Se demeurez loing de moi longuement

Christine de Pizan

Cent Ballades

Hélas ! m’amour, vous convient il partir Et eslongnier de moi qui tant vous aim ? Ce poise moi, s’ainsi est, car sentir Me conviendra, de ce soyez certain, Trop de griefté jusqu’au retour. En deuil vivray, en peine et en tristour, Et me mourrai de deuil certainement, Se demeurez loing de moi longuement. Car votre est tout mon cuer, sans repentir, Ne n’a nul bien sans vous, ne soir, ne main, Ne il n’est rien qui le feist alentir De vous amer, tant fut malade ou sain ; Et, comme en une forte tour, Est enfermé en lui vo gent atour Qui m’ocira, n’en doubtez nullement, Se demeurez loing de moi longuement.
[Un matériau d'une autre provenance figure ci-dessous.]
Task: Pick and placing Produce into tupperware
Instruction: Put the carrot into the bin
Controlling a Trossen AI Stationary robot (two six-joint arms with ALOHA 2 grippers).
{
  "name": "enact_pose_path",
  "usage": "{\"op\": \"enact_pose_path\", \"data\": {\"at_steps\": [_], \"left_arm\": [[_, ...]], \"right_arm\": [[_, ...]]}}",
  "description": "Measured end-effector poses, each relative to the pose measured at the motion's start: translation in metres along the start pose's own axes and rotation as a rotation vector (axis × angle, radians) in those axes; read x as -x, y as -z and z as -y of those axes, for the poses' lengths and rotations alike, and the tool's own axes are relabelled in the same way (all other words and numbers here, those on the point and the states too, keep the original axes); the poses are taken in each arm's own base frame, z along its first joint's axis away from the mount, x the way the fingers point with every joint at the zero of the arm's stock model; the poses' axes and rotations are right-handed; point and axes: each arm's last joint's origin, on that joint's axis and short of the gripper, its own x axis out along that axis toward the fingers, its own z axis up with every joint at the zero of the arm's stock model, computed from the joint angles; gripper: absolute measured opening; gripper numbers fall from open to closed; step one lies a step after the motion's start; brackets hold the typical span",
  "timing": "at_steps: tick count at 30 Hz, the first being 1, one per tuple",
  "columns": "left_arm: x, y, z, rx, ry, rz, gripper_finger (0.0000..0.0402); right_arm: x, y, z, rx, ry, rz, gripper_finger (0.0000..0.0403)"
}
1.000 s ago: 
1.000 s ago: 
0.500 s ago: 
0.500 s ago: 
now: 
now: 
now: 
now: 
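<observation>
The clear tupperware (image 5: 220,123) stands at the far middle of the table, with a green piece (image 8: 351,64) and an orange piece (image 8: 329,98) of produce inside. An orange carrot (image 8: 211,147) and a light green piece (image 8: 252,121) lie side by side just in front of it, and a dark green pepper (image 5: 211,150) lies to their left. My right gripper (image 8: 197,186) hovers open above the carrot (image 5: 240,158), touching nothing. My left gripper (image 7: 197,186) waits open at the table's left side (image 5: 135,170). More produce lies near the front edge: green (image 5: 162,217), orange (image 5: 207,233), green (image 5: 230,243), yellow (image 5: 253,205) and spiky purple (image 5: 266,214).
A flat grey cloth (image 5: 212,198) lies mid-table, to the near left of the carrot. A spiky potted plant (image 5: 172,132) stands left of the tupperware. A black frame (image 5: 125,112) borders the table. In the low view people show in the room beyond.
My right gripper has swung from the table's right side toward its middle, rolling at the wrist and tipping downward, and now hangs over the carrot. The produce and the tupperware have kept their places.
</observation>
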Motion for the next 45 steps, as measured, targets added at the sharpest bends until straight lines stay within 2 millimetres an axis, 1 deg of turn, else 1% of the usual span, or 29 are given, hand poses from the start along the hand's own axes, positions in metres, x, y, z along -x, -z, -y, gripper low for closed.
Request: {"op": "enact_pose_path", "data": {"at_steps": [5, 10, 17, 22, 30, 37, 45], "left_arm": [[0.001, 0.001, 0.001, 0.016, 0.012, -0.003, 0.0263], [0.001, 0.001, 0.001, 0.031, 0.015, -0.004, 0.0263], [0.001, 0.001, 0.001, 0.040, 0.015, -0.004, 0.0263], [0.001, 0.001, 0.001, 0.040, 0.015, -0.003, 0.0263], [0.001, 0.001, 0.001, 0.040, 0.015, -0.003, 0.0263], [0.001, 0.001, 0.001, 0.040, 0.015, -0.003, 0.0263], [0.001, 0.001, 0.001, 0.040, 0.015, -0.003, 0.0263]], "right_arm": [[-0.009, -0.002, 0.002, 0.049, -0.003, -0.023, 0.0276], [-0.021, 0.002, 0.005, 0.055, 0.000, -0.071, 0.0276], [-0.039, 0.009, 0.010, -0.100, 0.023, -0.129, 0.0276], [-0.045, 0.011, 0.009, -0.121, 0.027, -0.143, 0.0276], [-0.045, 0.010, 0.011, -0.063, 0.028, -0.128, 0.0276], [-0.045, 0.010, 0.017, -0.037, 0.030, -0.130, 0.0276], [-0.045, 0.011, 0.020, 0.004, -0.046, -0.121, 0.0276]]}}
Or me ditez, doulz ami, sans mentir, Quant revendrez. Pour le dieu souverain, Ne demeurez ! car ce ferait martir Mon pauvre cuer, qui n’a autre reclaim ; Et ne m’oubliez par nul tour, Loyal sovez, et loing et cy entour ; Car tant vous aim qu’il m’yra durement Se demeurez loing de moi longuement.